Typical Features of Bigorexia


Updated May 21, 2014

Bigorexia and Mirror Checking.
Bigorexic men check themselves up to 12 times a day. This compares to roughly 3 times a day with other weight lifters. social & work events: important social events like birthdays, meeting friends, keeping appointments etc are overlooked because they interrupt the training schedule. Working hours may be seen as too long and some men have lost their jobs because they spend too long training during break periods.

Diet and Bigorexia
Very strict diets are important. Bigorexics will rarely eat at another person's house or at a restaurant because they are unable to control the dietary balance or know exactly what has gone into food preparation. It has been known for men to develop eating disorders such as bulimia.

Bigorexia and Measuring Up
Bigorexic men constantly compare their own physique with that of other men. Invariably their perceptions are incorrect. Even when observing men of equal physique they will judge themselves as smaller.

Bigorexia and Drugs
The use of anabolic steroids is common amongst bigorexics. Men continue using steroids despite experiencing side effects such as increased aggression, acne, breast enlargement, impotence, baldness, impotence and testicular shrinkage.

Bigorexia and Body Fat
Men with bigorexia typically worry about the percentage of body fat they carry rather than being overweight. 

Psychological Factors and Bigorexia
Unlike many body builders who enjoy the opportunity to show their physique in public bigorexics do not. Many will hide away for days at a time because of embarrassment about their body shape. Research undertaken by Pope and others in 2000 found that one man avoided sex with his wife in case it used up energy he could apply to body building.

Typically, men with bigorexia have a low self esteem. Many report having been teased at school about their physique leading to a focus on 'making good'. However, the attempt to catch up is never achieved and results in a poor sense of self and feelings of emptiness.
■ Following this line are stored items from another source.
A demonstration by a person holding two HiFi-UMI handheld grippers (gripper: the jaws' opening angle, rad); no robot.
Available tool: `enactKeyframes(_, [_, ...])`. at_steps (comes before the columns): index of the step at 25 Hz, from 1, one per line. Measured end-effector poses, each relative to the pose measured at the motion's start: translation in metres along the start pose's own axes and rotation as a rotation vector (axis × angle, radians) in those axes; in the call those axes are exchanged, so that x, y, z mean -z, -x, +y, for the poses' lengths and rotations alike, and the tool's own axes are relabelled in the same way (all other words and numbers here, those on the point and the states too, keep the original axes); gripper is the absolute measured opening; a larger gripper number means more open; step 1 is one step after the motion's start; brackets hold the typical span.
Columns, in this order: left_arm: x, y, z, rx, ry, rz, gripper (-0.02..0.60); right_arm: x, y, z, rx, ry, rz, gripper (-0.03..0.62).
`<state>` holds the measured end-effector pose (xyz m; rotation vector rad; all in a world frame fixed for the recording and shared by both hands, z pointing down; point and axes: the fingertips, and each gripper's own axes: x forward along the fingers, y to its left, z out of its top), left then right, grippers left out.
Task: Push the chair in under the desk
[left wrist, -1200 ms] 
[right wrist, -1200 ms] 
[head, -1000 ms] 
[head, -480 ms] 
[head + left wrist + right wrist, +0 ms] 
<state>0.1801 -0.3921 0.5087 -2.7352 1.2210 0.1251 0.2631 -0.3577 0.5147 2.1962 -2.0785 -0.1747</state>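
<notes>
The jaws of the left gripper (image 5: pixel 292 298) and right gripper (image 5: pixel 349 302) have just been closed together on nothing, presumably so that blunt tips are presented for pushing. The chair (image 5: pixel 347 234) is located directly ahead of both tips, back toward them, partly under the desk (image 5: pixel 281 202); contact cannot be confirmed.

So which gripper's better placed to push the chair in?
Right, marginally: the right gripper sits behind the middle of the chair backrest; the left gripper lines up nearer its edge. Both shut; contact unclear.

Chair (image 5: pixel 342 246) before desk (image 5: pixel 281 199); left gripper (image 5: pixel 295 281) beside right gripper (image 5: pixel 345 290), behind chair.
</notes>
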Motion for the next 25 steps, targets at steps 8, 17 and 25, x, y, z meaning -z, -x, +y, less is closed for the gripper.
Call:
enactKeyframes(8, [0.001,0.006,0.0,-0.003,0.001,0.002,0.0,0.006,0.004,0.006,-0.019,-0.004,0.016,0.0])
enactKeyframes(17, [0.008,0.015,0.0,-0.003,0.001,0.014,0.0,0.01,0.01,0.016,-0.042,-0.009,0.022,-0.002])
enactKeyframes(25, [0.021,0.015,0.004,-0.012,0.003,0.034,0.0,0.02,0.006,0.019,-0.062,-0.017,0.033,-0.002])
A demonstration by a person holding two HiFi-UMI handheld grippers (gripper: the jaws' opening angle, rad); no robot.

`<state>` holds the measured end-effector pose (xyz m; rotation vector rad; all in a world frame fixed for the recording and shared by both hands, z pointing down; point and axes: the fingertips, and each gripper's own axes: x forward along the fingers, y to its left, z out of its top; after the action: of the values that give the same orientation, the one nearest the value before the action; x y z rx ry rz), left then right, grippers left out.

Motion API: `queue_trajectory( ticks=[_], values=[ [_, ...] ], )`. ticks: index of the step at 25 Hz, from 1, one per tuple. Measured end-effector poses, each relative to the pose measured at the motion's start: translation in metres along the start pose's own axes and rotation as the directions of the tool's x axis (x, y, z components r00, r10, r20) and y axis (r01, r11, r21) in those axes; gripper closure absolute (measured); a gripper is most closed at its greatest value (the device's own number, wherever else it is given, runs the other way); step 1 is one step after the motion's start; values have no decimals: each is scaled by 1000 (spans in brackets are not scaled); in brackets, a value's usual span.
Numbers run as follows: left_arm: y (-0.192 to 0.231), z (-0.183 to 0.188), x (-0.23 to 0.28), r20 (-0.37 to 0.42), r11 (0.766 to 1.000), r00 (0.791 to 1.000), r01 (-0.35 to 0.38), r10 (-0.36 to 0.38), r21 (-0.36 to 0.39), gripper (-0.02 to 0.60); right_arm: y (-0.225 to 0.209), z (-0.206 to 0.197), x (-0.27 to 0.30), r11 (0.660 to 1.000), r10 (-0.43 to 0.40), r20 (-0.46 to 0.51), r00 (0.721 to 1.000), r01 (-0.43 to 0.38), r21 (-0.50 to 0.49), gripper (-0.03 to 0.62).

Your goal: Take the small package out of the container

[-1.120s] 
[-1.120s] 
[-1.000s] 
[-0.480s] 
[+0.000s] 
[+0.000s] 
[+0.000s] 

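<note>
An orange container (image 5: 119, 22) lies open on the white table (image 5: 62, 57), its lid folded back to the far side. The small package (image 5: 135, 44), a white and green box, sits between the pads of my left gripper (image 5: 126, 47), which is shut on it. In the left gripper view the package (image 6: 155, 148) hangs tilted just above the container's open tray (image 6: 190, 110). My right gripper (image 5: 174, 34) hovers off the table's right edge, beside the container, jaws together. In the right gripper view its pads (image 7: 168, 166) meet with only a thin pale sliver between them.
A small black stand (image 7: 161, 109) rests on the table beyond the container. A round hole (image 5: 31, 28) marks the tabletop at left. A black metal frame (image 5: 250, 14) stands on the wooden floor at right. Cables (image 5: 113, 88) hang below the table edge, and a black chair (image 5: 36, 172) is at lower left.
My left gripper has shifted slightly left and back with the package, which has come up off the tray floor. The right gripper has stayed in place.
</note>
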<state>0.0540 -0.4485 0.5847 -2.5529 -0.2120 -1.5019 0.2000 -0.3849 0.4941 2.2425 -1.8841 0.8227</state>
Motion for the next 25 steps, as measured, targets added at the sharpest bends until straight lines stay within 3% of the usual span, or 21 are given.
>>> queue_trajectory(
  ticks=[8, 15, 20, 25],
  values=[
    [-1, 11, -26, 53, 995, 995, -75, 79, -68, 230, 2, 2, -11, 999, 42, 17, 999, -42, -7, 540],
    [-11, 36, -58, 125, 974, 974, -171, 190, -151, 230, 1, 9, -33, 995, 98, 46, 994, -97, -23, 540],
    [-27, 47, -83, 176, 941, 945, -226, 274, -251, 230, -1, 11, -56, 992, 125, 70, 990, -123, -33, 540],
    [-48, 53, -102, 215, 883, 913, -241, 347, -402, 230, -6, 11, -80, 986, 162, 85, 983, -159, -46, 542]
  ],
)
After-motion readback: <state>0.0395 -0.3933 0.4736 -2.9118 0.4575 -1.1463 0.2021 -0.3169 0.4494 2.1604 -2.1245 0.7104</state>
Studies by Olivardia and others in 2000 also found that 29 per cent of men with bigorexia had a history of anxiety disorder and 59 per cent exhibited some other form of mood disorder.

Treatment Options for Bigorexia
At the time of writing no systematic studies have been produced to compare the effectiveness of one treatment over another, either individually or in combination. A particular problem with the condition is that, rather like anorexics, men rarely see themselves as having a problem and are unlikely to come forward for treatment. The condition itself occurs partly as a response to feelings of depression and lack of self-esteem so coming forward for treatment is admitting defeat.

Where men have come forward a combination of educational and psychotherapeutic techniques have begun to show promising results. Cognitive-behavioral techniques place an emphasis on identifying and changing patterns of thinking towards more realistic and achievable goals. Future treatment packages may well be informed by such approaches but more systematic studies are now required.


Olivardia R, Pope HG Jr, Hudson JI. Muscle dysmorphia in male weightlifters: a case-control study. American Journal of Psychiatry. 2000 Aug;157(8):1291-6. Accessed online March 22, 2010.